The truth is the gesture of standing quietly by the road as bodies of servicemen and servicewomen are “repatriated” is a natural, civilised expression of respect, gratitude and sorrow. Similar gestures go on across the country as they are brought home and laid to rest, or at Remembrance Sunday services and charity events for Help for Heroes. When the repatriation route returns to RAF Brize Norton, it will no doubt be seen in other towns.
What made Wootton Bassett different, transforming it into a symbol of good, old-fashioned British virtue, is that at some point last year the press sniffed a story. What had previously been a quiet, personal expression of feeling quickly became a media event. The cameras were there to film every procession. Locals began to feel and behave as if their act of mourning was something rather special; they were the people who showed that Britain still cared about its brave soldiers.
There were stories of people travelling to the area to line the streets and make a day of it. Some had roadside picnics as they waited for the cortège to appear. A festival of caring had developed. The problem is that, when mourning becomes exhibitionistic, the focus shifts away from the person who has died fighting for his or her country to the emotional drama of those looking on. The bystanders become part of the story, heroes in their own right, weeping on behalf of their country. The more impersonal and media-aware an act of grief becomes, the less meaning it conveys.
For governments, public displays of sorrow at times of war provide a welcome distraction from the difficult questions which conflicts like those in Afghanistan and Iraq can raise. The armed forces become symbols of courage and moral strength, uncompromised by politics. When required, the monarchy can be relied upon to ratchet up sentimentality, having learned, with the death of the Diana, the power of mass emotion in Britain.
Conferring royal status on what the press likes to call the “humble town” of Wootton Bassett is a move which makes everyone feel warm inside: the Queen has shown she is touch with the ordinary people, the Prime Minister has flashed his caring side, and the people – who rather like to be reminded of their own innate decency – have been flattered by an easy, meaningless gesture.

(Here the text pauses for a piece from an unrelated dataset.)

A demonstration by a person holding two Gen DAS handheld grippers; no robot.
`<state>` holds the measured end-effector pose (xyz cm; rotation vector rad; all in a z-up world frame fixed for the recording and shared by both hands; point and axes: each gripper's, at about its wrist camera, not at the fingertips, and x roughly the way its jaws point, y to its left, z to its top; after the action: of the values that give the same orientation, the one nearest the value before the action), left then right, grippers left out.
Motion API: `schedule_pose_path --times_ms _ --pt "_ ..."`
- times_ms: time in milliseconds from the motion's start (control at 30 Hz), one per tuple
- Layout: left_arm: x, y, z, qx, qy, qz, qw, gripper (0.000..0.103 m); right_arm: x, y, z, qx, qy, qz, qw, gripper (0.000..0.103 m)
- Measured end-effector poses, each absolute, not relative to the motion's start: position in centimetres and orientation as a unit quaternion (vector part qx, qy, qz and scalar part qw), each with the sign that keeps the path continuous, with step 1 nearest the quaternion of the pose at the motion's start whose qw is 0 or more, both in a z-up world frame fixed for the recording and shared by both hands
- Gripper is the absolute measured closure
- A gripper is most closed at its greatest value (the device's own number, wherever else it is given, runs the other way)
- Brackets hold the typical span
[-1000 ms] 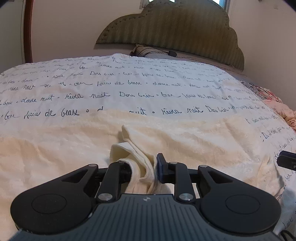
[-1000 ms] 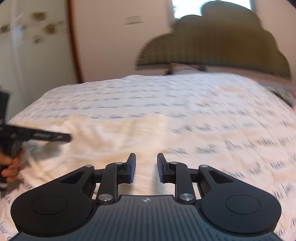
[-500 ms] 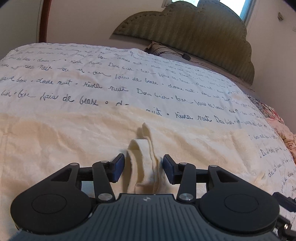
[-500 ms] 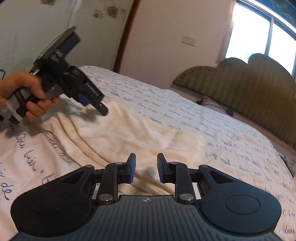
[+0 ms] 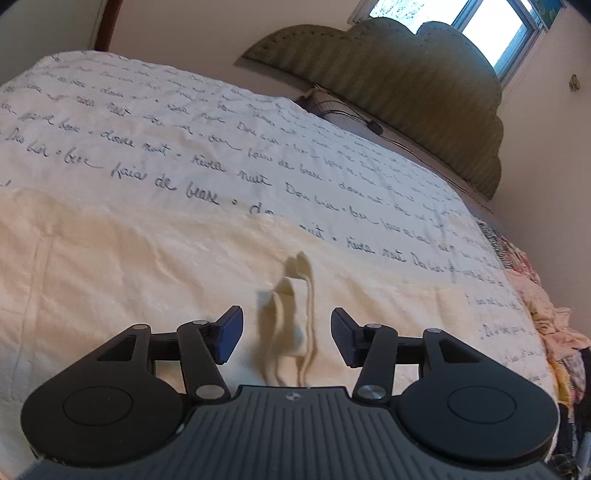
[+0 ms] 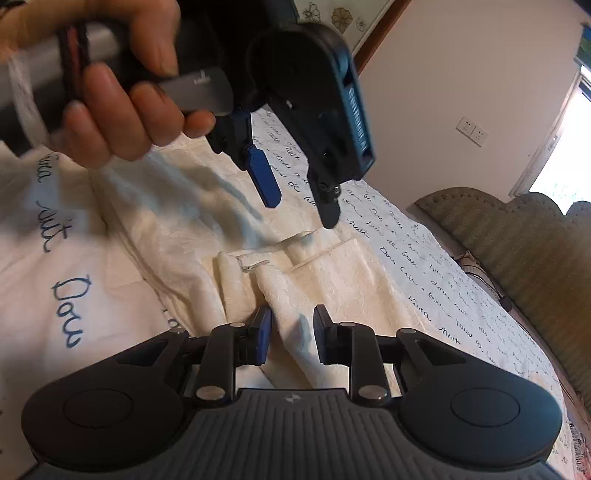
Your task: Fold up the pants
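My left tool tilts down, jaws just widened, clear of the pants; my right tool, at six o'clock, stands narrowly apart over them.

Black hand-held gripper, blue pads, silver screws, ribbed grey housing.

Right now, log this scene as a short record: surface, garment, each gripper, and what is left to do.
surface: bedspread, white with blue handwriting
garment: cream pants, spread flat on the bedspread, with a bunched ridge standing up
left gripper: open, its jaws have just been opening; the ridge is between them, untouched
right gripper: open a little, over a fold of the pants, no pad pressing on it
left hand: holds the left gripper's handle
backdrop: headboard, window
remaining: fold not finished
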<state>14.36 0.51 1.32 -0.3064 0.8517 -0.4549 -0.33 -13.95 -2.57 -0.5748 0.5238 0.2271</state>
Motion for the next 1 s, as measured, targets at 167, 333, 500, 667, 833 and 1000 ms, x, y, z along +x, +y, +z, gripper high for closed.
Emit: schedule_pose_path --times_ms 167,333,500,667,833,1000 --pt "14.5 -0.5 0.9 -0.177 0.441 -0.273 0.837 0.039 -1.2 -15.4 -0.4 -0.226 0.206 0.09 0.948 0.095" --pt "16.2 -2.4 -1.0 -0.224 0.465 -0.293 0.805 0.04 -2.5 -17.3 2.0 -0.18 0.184 0.1 0.961 0.096" --pt "17.9 -3.5 -2.9 -0.266 0.483 -0.269 0.79 0.094 -3.4 -16.9 1.3 -0.219 0.202 0.096 0.95 0.094" --pt "17.2 -3.6 -1.1 -0.264 0.438 -0.281 0.812 0.103 -5.7 -19.6 -0.3 -0.238 0.227 0.017 0.944 0.091" --pt "16.9 -2.7 1.4 -0.315 0.408 -0.297 0.803 0.103 -7.5 -24.0 -0.4 -0.21 0.25 -0.048 0.944 0.065" --pt "16.3 -2.8 4.3 -0.332 0.384 -0.317 0.801 0.103 -7.4 -24.8 -1.2 -0.23 0.252 -0.066 0.938 0.055"
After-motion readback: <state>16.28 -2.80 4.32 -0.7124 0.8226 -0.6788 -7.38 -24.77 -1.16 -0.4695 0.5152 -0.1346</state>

It feels, strangely, like an act of cynicism. What of other mourners, other carers, other patriots? Do they deserve a royal warrant too? Or is it only when the media make a fuss about it all that a silly title is conferred? In this great, self-admiring circle of caring and sympathy – monarchy, government, and ordinary citizens – it is the real and repeated tragedy of young men and women dying in a bewildering, miserable conflict that is being lost.